Association Rule Mining

Association Rule Mining (ARM) is a data science technique aimed at discovering interesting relationships, patterns, or associations within the datasets. Using a transaction data examining co-occurrence and frequency of features, it identifies hidden patterns, dependencies, and correlations in the data. This connection between features are visualized in a network graph which is easy to interpret.

Data Preparation

# Import necessary libraries
import pandas as pd
import numpy as np
import seaborn as sns
import matplotlib.pyplot as plt
import networkx as nx 
from apyori import apriori
import warnings

# Suppress warnings for cleaner output
warnings.filterwarnings("ignore")

# Load the ACS data from the provided CSV file
acs = pd.read_csv("./data/acs_cleaned.csv")
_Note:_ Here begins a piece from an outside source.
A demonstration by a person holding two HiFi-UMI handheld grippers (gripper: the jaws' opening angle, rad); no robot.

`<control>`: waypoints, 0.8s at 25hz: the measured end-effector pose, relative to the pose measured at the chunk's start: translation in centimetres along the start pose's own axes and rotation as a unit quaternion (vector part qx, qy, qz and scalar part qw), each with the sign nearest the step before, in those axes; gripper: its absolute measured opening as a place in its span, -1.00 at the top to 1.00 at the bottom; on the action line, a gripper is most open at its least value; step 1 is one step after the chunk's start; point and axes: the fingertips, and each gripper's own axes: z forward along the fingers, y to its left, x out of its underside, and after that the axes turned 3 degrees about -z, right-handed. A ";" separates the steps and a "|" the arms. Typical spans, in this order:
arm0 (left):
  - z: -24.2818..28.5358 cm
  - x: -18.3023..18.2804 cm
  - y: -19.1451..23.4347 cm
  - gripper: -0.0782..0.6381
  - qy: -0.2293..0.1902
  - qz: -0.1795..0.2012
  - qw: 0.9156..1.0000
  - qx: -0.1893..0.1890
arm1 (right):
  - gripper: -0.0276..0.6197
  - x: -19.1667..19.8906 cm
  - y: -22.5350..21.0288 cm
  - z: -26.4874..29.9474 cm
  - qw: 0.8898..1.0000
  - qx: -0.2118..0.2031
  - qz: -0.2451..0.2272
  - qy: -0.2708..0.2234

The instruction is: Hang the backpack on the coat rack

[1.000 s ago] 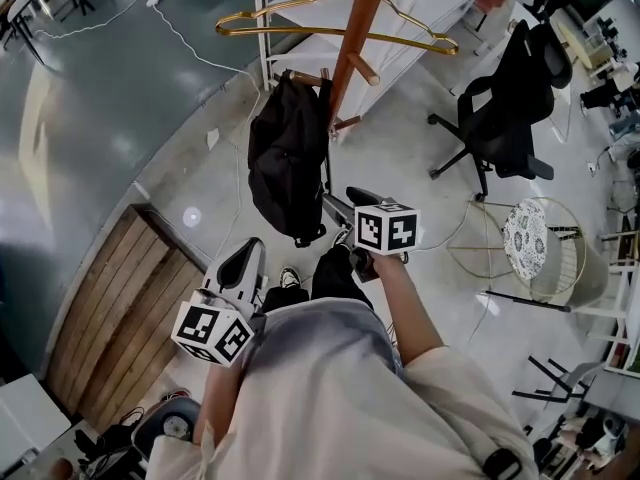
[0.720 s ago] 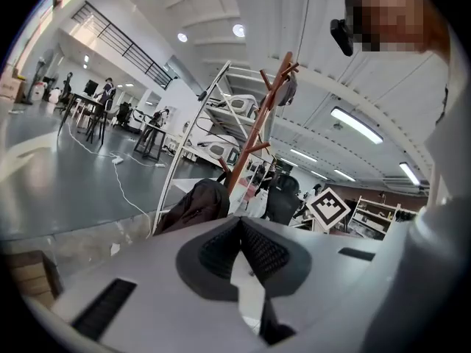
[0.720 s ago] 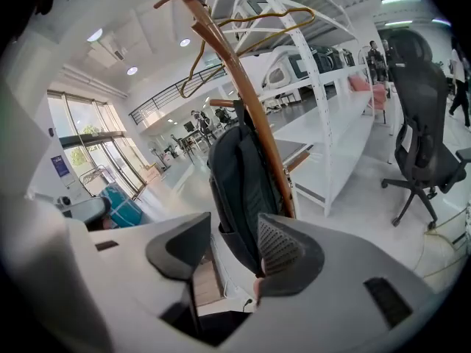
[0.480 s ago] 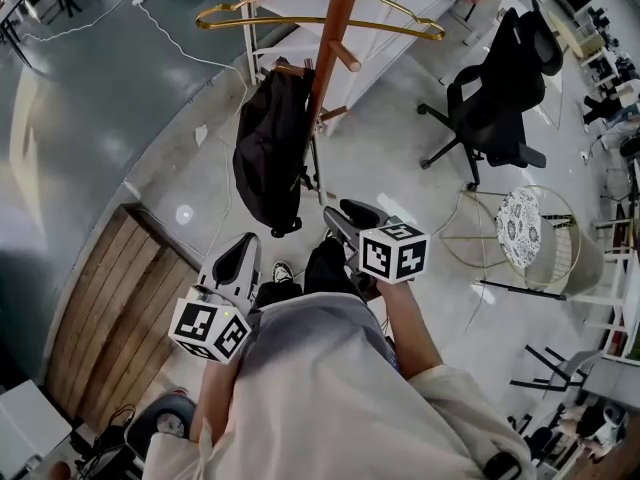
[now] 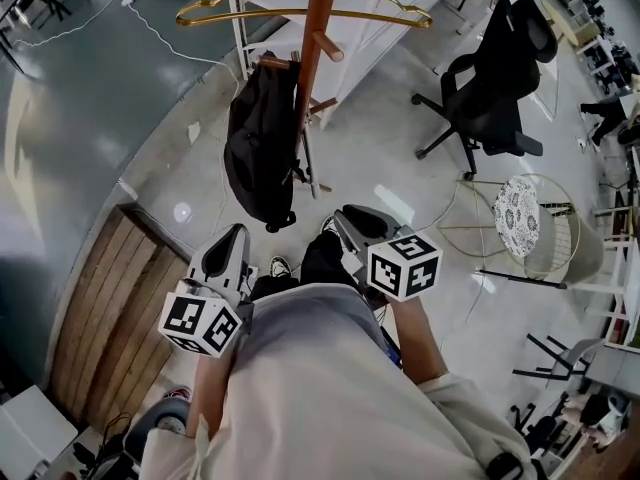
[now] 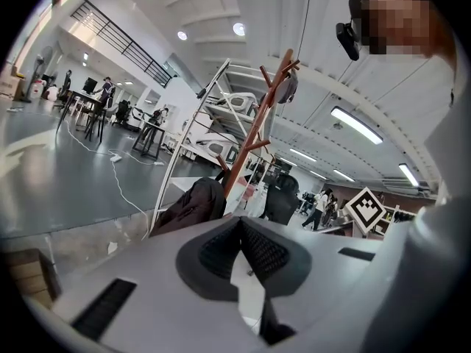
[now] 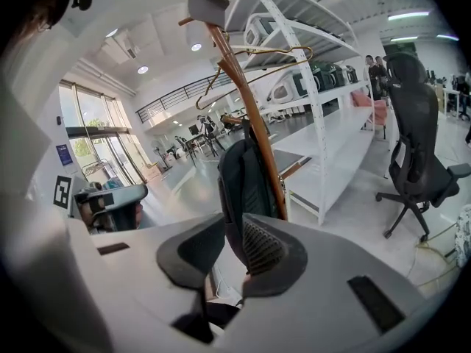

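Backpack point(image 5: 258, 153), black, was seen hung by its top from a low peg point(image 5: 275, 64) of the wooden coat rack point(image 5: 315, 28), well apart from both grippers. Nothing was held: the left gripper point(image 5: 230, 236) had its jaws brought together, and the right gripper point(image 5: 352, 216) had just been closing its jaws to a narrow gap. Slippage was judged the main risk, since a shallowly caught strap could let the bag drop, or its one-sided weight could tip the rack.

The backpack point(image 5: 258, 153) hangs off the floor on the left side of the coat rack point(image 5: 311, 48). A hanger point(image 5: 240, 12) hangs across the rack above it. Shelves point(image 5: 390, 23) stand behind, a chair point(image 5: 490, 88) to the right, and boards point(image 5: 120, 308) lie on the floor at lower left.
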 end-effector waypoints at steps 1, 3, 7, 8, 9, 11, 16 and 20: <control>0.1 -0.1 -0.1 0.76 0.001 0.001 1.000 0.001 | 0.68 -0.2 0.1 -0.3 1.000 0.001 -0.001 -0.005; 0.4 -0.6 -0.3 0.76 0.001 0.009 1.000 0.001 | 0.69 -0.9 0.0 -0.9 1.000 0.006 -0.007 -0.016; 0.8 -1.3 -0.4 0.76 0.006 0.024 1.000 -0.012 | 0.76 -2.1 -0.6 -2.1 0.998 0.031 -0.031 -0.039; 0.7 -1.2 -0.4 0.76 0.008 0.025 1.000 -0.014 | 0.79 -2.2 -0.8 -2.4 0.998 0.037 -0.036 -0.044; 0.7 -1.1 -0.4 0.76 0.010 0.025 0.999 -0.016 | 0.81 -2.2 -0.9 -2.8 0.997 0.043 -0.040 -0.049; 0.6 -1.0 -0.5 0.76 0.015 0.022 0.999 -0.021 | 0.85 -2.4 -1.2 -3.5 0.996 0.050 -0.044 -0.058; 0.7 -1.0 -0.3 0.77 0.022 0.025 0.999 -0.022 | 0.89 -2.5 -1.2 -4.0 0.995 0.058 -0.048 -0.067; 0.5 -1.4 0.2 0.77 0.017 0.022 0.999 -0.030 | 0.89 -2.7 -1.0 -4.2 0.993 0.069 -0.062 -0.067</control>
# Convert specific columns to categorical types for better memory usage and analysis
acs['NATIVITY'] = acs['NATIVITY'].astype("category")
acs['DECADE'] = acs['DECADE'].astype(str)
acs['ENG'] = acs['ENG'].astype(str)
acs['MAR'] = acs['MAR'].astype(str)
acs['RAC1P'] = acs['RAC1P'].astype(str)
acs['SEX'] = acs['SEX'].astype(str)
acs['ESR'] = acs['ESR'].astype(str)
acs['SCHL'] = acs['SCHL'].astype(str)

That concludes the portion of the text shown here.